Electa Caroline Briggs 1841 and Daniel Randall Williams 1842
Mother of Emily Electa Williams
Mother-in-law to Edward Stevenson
Electa Caroline Briggs had a lot of difficult things happen in her life. She was born in 1805 but in 1807 her mother died. Her father, not wanting to take care of his three children, left each of them with different relatives and then disappeared for 16 years. Electa was placed with her grandparents who raised her. After 16 years, (Electa would have been 18) her father returned with a wife and four children. Came to his parents home and wanted to have Electa come and live with him and his new family. Of course, he was a total stranger to him, but her grandparents urged her to go with him.
She only lived with her father and step family for one year before married an older widdower. He called her his “Child Bride” but the marriage seemed to be a happy one. She had a baby two years after the marriage, but only 6 years after the marriage, her husband died. She was pregnant at the time of his death, and delivered her second child two months later.
Someone else was assigned to administer her husband’s estate when he died, and in the end Electa was left with nothing. She and her children jumped around from one family member to another. While staying with her sister, Polly, she came in contact with the church. She went to a few meetings, but didn’t join at that time.

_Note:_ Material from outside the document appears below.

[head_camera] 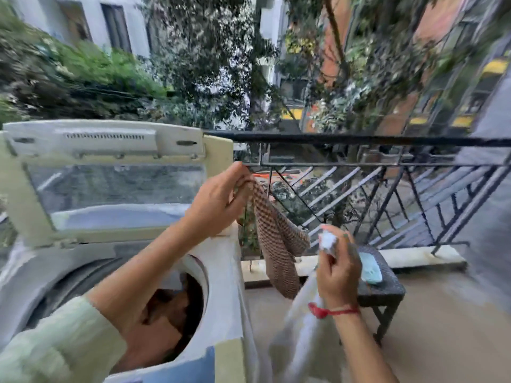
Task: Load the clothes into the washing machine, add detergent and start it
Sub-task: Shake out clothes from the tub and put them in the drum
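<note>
**Two pieces held up beside the open washing machine**

The washing machine (pixel 224 286) stands with its lid (pixel 110 189) tipped up and back, so the drum (pixel 177 308) is open for loading. Dark clothes already lie inside it.

The left hand (pixel 218 194) reaches across the machine's top, forearm over the drum mouth. Its grip is pinched shut on the top end of a brown checked cloth (pixel 276 244), which hangs free just off the machine's right side. Held by one end, the cloth dangles at full length, probably so it can go in on its own.

The right hand (pixel 337 269), further right of the machine and lower, has its grip clamped round the bunched top of a white garment (pixel 298 327). The rest trails down past the machine's front right corner.

Neither piece is in the drum yet, so loading looks part done, with detergent and starting to come.

Right of the machine, a small woven table (pixel 387 293) carries a pale blue object (pixel 370 268), with a dark railing (pixel 359 139) behind.
</note>
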`<state>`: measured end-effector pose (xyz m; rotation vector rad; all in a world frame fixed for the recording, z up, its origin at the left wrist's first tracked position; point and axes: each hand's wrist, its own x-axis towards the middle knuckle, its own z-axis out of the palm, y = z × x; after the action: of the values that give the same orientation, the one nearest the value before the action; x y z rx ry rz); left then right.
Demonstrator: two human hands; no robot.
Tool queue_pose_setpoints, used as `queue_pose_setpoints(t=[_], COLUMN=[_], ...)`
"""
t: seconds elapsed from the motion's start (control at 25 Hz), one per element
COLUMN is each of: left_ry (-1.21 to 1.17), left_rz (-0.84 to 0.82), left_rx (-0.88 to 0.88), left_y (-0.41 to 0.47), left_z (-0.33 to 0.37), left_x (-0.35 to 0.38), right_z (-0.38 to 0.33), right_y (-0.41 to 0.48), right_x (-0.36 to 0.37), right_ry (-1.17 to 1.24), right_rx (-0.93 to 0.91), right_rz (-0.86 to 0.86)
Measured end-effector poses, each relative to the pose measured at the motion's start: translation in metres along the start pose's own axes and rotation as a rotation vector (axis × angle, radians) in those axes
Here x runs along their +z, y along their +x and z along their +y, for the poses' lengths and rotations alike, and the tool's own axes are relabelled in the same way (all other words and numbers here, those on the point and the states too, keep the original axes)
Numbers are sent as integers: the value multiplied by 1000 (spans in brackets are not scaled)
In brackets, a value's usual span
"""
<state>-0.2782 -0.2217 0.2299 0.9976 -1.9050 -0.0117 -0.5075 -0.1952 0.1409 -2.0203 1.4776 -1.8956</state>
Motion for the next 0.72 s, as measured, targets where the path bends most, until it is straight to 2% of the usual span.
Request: queue_pose_setpoints(t=[0.12, 0.2, 0.28, 0.4, 0.48, 0.6, 0.72], left_ry=[-483, -507, -456, -251, -93, 15, 81], left_rz=[259, 401, 487, 520, 532, 541, 485], left_rx=[-248, -282, -274, -296, -316, -342, -422], left_y=[-9, -21, -36, -64, -86, -117, -144], left_z=[-15, -26, -40, -72, -91, -114, -151], left_x=[-60, -98, -138, -188, -215, -248, -271], right_z=[-47, -73, -98, -131, -153, -177, -176], right_y=[11, 11, 6, -13, -31, -59, -75], right_x=[45, 80, 120, 177, 207, 245, 277], right_ry=[7, 57, 99, 111, 154, 218, 208], right_rx=[-44, -42, -73, -133, -135, -71, 75], right_rz=[-170, -394, -672, -909, -1003, -1166, -1159])
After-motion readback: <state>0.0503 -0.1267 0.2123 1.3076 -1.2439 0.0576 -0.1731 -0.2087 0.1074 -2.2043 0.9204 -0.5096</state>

In her autobiography that can be found on Family Search, she has an account of their experience the night Joseph Smith was killed. They had eventually moved to Nauvoo, where Electa was part of the first Relief Society. They were driven out of Nauvoo with the rest of the saints. They moved to Council Bluffs and stayed there until 1852 when they finally traveled to Salt Lake City in an ox cart. They settled in North Ogden.